* Required work
Output only the stretch of the listing that starts at the line containing "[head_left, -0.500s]" and ends at the line containing "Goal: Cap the", reproduced exactly with both ends.

* Provided material
···
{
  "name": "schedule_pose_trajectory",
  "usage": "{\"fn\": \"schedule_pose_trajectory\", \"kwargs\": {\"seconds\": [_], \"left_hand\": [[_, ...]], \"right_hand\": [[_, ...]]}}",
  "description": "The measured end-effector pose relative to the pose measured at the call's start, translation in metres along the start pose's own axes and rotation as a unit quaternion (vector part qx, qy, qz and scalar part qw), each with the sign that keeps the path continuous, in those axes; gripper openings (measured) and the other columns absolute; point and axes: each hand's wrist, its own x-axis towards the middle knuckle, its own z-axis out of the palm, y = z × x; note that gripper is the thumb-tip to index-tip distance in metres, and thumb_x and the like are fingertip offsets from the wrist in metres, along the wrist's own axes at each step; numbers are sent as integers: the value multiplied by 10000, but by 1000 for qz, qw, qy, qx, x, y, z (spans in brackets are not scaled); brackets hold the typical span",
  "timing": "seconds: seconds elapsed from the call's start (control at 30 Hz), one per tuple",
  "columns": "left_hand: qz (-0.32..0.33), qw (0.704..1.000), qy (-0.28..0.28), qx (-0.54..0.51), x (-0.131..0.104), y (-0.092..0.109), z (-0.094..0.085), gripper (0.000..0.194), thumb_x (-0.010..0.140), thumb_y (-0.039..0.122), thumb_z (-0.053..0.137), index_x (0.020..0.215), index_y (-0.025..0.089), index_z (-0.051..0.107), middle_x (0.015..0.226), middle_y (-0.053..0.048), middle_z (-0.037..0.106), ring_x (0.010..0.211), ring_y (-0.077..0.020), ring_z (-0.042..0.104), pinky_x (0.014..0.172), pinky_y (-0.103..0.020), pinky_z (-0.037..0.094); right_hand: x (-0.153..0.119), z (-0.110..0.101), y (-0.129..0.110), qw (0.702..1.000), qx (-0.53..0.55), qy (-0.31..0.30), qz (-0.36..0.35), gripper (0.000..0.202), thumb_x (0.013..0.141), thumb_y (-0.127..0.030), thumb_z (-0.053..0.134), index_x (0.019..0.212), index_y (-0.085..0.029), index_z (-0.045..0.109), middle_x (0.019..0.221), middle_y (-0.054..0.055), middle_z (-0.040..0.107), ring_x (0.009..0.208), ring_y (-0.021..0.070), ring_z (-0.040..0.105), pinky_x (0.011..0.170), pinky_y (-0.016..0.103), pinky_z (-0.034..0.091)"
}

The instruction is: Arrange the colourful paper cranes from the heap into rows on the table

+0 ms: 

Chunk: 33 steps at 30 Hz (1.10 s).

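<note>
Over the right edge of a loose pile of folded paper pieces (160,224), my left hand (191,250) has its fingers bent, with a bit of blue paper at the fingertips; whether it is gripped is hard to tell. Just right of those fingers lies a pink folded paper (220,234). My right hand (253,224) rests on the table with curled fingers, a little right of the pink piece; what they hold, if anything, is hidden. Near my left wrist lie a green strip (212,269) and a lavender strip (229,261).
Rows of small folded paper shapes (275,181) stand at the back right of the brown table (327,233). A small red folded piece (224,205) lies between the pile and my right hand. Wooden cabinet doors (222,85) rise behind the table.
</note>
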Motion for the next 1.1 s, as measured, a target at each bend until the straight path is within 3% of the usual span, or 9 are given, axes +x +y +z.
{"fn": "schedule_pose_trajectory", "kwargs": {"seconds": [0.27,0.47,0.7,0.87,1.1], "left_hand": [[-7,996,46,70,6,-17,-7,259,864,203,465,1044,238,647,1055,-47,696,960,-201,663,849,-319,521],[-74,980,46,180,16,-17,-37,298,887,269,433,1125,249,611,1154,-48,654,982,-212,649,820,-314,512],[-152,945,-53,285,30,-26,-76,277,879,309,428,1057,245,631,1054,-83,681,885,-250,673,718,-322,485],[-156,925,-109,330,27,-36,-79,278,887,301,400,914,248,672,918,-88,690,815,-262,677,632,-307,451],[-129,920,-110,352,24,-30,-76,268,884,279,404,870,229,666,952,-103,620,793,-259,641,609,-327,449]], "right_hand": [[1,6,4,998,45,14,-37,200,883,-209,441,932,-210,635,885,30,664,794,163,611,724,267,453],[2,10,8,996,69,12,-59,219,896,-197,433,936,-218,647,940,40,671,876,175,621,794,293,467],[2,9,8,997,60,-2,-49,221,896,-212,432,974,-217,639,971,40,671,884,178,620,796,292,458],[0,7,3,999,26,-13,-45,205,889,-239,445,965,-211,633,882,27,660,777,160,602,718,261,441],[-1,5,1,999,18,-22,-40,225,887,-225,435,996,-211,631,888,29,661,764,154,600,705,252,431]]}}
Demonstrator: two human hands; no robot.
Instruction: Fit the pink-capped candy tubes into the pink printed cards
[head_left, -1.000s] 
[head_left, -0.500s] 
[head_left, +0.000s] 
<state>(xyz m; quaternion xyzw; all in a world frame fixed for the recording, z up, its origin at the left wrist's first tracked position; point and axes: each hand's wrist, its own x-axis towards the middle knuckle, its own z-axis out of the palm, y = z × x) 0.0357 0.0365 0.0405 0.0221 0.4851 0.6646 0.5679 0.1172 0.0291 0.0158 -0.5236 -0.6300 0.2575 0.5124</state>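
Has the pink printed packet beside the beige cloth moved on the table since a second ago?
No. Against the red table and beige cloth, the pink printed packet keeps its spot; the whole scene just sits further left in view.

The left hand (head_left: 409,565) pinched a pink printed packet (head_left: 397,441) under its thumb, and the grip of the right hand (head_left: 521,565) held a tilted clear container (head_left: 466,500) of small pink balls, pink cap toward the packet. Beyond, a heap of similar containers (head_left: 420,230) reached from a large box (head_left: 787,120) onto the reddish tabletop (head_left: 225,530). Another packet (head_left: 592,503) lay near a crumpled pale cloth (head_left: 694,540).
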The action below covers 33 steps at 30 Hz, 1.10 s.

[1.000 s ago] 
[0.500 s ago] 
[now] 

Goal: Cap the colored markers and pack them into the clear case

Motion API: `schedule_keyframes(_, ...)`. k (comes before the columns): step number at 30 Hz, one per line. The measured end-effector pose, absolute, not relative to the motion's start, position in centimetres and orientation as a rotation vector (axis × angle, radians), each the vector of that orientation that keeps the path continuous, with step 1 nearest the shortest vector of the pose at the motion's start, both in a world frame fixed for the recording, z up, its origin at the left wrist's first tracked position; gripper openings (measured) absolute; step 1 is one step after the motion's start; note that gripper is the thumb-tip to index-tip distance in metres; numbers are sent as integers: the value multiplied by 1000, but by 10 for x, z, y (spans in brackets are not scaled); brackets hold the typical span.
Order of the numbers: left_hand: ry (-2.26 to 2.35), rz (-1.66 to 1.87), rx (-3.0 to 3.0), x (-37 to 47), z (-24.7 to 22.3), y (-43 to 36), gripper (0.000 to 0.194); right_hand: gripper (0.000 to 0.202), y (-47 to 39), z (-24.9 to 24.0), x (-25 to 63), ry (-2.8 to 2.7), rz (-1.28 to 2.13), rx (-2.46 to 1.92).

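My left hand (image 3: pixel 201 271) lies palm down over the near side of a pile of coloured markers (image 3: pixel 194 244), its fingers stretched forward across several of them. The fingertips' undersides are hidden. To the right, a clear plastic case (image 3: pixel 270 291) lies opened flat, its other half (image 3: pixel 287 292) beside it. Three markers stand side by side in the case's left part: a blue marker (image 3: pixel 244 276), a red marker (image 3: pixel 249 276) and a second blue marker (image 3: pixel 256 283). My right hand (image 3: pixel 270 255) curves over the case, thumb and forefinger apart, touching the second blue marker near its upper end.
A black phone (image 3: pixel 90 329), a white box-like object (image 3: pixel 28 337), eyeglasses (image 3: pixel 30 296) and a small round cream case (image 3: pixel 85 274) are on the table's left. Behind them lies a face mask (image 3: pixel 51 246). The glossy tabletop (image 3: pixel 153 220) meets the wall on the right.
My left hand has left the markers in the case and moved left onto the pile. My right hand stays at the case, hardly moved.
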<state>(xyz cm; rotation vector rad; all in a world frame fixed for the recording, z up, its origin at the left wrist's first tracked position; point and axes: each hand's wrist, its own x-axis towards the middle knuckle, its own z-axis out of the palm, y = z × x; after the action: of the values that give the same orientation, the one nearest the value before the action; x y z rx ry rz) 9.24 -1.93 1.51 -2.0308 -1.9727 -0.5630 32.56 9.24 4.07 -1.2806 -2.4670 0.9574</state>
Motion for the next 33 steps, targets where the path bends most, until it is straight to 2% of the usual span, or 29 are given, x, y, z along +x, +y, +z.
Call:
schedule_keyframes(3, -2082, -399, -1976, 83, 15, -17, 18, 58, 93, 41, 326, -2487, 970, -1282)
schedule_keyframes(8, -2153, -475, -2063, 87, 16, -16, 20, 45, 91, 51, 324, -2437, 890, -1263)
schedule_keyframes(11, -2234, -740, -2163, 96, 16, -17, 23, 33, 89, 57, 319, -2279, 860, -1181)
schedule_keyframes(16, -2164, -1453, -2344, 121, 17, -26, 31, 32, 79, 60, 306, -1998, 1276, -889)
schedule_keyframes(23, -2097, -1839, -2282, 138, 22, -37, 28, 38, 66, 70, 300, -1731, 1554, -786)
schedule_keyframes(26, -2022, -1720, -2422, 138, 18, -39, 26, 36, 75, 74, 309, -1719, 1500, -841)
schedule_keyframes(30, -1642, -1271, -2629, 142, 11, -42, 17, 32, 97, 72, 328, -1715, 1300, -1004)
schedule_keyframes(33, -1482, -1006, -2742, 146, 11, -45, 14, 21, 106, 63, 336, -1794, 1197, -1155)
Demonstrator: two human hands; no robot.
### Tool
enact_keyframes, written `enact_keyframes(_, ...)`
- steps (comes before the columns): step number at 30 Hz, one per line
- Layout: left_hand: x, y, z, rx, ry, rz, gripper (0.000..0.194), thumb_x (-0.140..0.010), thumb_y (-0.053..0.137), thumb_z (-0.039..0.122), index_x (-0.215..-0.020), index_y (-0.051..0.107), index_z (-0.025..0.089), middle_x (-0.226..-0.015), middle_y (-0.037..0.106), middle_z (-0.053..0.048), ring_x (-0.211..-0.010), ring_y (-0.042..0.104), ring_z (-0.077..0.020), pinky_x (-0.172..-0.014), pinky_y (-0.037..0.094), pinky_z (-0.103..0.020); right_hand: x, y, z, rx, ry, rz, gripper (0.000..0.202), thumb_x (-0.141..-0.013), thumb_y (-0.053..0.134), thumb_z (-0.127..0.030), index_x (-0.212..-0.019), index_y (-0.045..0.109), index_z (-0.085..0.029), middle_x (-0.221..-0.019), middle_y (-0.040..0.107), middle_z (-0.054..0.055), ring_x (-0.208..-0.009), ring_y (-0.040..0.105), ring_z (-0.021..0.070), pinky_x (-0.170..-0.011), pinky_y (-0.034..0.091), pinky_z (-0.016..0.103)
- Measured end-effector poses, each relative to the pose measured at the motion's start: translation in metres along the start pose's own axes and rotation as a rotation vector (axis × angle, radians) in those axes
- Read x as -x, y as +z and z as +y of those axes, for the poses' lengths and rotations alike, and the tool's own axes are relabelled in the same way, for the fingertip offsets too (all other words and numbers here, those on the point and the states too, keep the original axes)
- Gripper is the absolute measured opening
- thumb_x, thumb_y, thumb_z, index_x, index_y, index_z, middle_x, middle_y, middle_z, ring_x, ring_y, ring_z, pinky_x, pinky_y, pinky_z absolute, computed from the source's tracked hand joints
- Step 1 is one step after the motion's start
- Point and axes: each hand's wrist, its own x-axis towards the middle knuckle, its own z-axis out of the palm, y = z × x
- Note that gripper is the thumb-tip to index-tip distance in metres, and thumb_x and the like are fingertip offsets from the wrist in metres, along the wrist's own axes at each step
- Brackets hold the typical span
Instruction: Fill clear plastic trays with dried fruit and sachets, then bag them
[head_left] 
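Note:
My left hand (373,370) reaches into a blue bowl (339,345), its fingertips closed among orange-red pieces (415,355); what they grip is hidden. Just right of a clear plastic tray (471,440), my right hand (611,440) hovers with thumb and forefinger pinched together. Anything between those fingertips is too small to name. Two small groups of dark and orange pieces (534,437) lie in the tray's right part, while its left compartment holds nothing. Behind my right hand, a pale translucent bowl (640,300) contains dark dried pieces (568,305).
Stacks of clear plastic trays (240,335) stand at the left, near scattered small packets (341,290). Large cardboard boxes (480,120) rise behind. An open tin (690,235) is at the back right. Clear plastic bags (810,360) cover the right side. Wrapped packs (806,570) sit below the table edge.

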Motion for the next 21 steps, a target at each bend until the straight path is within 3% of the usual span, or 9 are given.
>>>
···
* Response to the exercise
[head_left, -0.500s] 
[head_left, +0.000s] 
<state>(xyz m; quaternion xyzw; all in a world frame fixed for the recording, z up, its origin at the left wrist's first tracked position; point and axes: each hand's wrist, its own x-axis towards the middle knuckle, its own z-axis out of the palm, y = z × x) 0.0357 0.0365 0.0405 0.0221 0.4851 0.6646 0.5679 0.1172 0.0291 0.0158 -0.5236 -0.6300 0.2575 0.5124</state>
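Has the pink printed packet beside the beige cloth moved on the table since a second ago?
No. Against the red table and beige cloth, the pink printed packet keeps its spot; the whole scene just sits further left in view.

The left hand (head_left: 409,565) pinched a pink printed packet (head_left: 397,441) under its thumb, and the grip of the right hand (head_left: 521,565) held a tilted clear container (head_left: 466,500) of small pink balls, pink cap toward the packet. Beyond, a heap of similar containers (head_left: 420,230) reached from a large box (head_left: 787,120) onto the reddish tabletop (head_left: 225,530). Another packet (head_left: 592,503) lay near a crumpled pale cloth (head_left: 694,540).
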The action below covers 33 steps at 30 Hz, 1.10 s.

[1.000 s ago] 
[0.500 s ago] 
[now] 

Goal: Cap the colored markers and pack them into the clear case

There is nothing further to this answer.